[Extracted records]
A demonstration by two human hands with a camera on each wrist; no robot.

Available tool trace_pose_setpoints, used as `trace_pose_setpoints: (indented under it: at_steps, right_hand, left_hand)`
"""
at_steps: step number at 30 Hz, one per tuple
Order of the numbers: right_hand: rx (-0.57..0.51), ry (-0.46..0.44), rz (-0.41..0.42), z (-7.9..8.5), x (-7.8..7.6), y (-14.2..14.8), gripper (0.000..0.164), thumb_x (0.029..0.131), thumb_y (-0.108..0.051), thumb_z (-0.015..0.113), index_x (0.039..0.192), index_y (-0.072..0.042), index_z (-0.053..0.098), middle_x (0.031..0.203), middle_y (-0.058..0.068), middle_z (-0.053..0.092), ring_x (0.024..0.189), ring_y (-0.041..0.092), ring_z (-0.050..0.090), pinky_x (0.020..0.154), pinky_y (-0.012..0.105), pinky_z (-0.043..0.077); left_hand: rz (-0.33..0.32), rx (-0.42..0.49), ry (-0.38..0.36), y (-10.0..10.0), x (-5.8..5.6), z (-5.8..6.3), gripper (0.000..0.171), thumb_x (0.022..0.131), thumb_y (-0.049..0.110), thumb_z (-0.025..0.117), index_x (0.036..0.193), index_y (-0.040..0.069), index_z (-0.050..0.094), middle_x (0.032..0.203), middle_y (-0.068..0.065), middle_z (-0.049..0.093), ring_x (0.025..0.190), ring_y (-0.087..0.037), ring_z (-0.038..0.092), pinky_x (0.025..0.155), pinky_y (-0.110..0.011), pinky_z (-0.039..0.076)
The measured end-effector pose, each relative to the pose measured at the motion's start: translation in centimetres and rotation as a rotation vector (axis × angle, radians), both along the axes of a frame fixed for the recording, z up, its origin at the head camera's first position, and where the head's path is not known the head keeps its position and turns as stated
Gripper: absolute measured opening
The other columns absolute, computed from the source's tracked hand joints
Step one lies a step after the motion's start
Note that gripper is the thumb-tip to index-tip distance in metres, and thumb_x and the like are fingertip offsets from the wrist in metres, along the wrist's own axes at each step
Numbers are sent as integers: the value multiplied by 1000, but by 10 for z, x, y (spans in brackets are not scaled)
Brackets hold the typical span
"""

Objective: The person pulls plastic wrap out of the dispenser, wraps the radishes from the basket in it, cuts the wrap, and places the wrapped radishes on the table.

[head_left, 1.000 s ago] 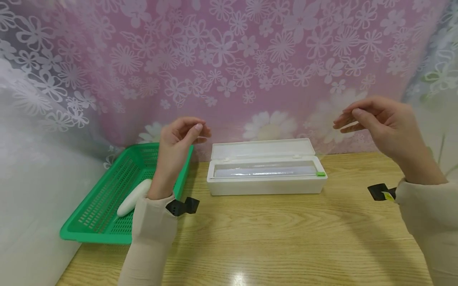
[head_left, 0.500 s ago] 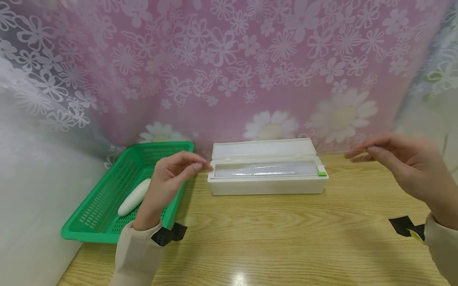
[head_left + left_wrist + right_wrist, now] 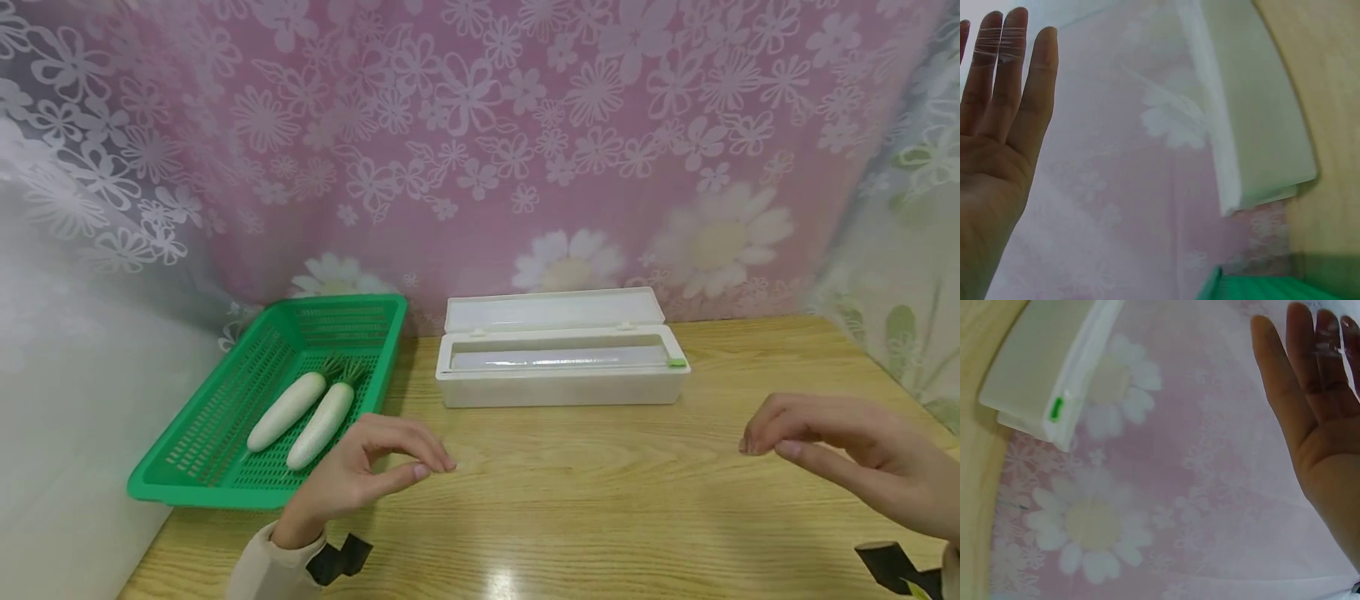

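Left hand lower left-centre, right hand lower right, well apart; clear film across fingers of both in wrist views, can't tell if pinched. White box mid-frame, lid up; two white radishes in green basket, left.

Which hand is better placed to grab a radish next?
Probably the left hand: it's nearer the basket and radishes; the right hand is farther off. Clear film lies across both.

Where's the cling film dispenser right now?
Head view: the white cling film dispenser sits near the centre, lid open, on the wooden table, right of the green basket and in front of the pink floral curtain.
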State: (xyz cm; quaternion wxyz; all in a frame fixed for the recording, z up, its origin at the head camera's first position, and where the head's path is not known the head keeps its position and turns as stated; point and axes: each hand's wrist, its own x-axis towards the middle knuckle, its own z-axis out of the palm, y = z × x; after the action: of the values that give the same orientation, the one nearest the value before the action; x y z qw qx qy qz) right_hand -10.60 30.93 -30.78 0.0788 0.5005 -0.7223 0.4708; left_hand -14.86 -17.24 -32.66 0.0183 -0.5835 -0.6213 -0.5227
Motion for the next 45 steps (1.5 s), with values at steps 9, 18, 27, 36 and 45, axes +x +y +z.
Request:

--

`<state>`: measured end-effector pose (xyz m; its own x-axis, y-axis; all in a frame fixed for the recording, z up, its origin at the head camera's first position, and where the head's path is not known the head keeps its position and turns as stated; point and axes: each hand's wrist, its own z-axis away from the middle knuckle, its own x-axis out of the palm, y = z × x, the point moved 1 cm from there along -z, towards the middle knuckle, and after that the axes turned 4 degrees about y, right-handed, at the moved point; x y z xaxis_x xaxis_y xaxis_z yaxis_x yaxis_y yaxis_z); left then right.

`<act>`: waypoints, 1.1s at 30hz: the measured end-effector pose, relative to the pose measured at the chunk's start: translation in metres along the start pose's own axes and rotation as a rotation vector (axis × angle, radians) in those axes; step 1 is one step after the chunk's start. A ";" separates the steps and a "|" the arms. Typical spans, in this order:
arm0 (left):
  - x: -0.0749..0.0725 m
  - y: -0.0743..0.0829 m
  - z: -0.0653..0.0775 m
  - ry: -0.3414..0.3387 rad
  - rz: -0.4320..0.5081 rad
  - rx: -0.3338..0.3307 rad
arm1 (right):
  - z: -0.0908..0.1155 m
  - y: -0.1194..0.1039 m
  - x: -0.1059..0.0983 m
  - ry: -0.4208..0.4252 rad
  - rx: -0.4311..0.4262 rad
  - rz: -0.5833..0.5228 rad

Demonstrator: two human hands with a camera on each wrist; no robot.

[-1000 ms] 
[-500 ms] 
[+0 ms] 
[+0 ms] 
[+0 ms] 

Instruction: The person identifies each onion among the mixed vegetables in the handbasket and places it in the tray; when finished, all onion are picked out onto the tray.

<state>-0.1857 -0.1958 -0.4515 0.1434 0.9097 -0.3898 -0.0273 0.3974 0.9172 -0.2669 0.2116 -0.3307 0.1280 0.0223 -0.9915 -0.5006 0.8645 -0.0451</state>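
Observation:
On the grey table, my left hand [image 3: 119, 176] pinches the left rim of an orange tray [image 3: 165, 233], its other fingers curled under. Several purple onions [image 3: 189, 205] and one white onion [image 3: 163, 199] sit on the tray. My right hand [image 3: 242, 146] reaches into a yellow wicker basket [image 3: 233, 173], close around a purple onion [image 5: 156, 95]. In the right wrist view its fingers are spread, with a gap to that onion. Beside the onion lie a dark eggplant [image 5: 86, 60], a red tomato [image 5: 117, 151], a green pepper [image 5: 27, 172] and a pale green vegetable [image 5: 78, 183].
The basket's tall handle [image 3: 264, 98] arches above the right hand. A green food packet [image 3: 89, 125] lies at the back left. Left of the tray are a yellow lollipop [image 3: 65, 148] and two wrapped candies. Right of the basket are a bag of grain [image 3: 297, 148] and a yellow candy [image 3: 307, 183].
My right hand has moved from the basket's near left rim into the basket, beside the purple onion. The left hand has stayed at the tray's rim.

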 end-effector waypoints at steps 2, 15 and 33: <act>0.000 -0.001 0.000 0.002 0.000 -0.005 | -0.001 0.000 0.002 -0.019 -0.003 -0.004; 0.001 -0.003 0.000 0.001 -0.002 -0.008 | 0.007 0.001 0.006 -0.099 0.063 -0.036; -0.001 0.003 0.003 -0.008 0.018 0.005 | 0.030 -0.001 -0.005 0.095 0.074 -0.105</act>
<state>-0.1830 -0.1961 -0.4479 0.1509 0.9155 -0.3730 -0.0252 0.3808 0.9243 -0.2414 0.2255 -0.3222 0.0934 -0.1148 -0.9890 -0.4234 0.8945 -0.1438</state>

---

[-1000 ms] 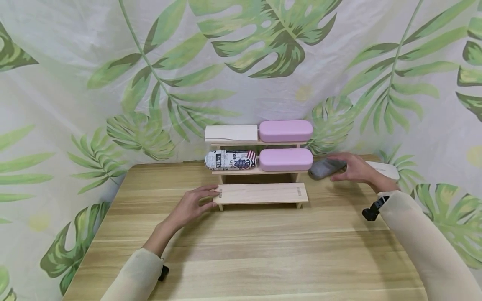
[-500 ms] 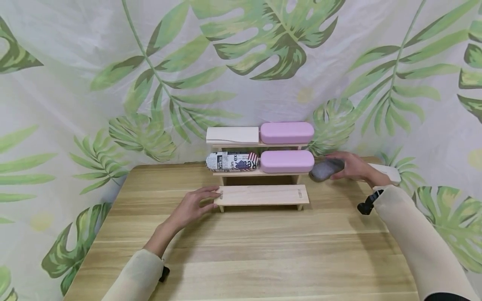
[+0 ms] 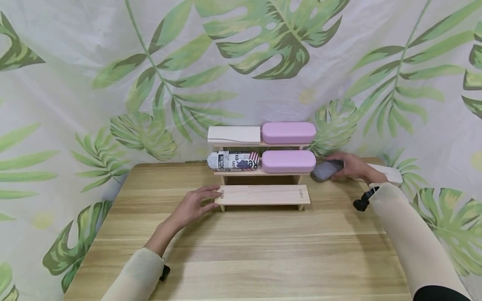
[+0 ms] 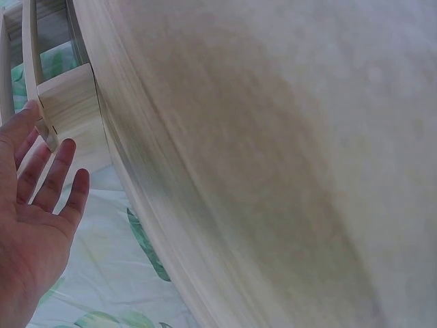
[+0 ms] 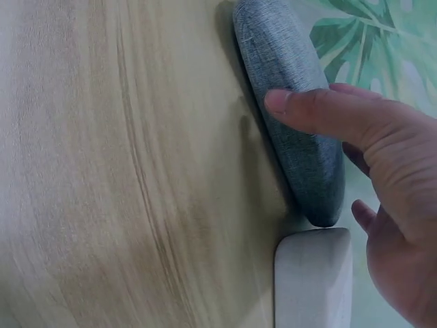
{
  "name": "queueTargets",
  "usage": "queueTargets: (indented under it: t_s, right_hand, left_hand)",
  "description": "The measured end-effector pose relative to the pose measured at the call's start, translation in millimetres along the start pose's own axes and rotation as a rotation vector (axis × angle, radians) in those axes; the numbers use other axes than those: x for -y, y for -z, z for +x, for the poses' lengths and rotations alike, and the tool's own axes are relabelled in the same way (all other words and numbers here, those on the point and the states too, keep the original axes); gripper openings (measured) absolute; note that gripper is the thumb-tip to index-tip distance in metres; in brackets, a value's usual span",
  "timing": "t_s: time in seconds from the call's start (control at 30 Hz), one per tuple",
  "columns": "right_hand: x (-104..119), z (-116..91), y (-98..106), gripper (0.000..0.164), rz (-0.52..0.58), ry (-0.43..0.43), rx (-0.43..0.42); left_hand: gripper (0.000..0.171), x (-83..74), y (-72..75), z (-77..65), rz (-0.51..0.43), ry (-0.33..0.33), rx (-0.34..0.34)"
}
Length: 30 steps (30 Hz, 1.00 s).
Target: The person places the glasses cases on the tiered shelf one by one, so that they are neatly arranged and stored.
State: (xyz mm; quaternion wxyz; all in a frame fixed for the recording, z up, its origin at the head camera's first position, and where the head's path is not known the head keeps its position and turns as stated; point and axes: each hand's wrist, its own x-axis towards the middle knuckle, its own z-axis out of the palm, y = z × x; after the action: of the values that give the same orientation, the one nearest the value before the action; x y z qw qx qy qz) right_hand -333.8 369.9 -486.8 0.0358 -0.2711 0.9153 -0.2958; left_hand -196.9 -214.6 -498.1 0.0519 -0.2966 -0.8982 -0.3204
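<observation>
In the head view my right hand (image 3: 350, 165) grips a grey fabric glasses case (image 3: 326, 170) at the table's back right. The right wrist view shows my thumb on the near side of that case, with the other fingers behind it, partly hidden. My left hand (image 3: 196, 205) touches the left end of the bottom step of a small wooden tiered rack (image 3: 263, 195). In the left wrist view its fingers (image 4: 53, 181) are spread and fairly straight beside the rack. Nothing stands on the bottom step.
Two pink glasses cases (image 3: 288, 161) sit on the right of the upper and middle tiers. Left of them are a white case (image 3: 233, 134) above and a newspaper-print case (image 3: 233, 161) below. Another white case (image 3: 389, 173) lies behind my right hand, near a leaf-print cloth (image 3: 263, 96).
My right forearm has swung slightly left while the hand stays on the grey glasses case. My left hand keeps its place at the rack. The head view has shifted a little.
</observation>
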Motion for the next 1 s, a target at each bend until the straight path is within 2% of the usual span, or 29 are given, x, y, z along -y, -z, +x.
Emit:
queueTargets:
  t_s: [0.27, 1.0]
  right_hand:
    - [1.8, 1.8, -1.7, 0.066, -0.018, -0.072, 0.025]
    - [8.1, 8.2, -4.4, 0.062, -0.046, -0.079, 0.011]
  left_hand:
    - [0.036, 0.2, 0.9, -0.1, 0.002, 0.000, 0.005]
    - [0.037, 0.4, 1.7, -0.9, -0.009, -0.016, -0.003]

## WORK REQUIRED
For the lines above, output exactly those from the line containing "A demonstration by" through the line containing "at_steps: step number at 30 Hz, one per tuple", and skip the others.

## TASK RESULT
A demonstration by two human hands with a camera on each wrist; no robot.

Available tool trace_pose_setpoints, used as `trace_pose_setpoints: (indented under it: at_steps, right_hand, left_hand)`
"""
at_steps: step number at 30 Hz, one per tuple

Nothing else belongs to this answer.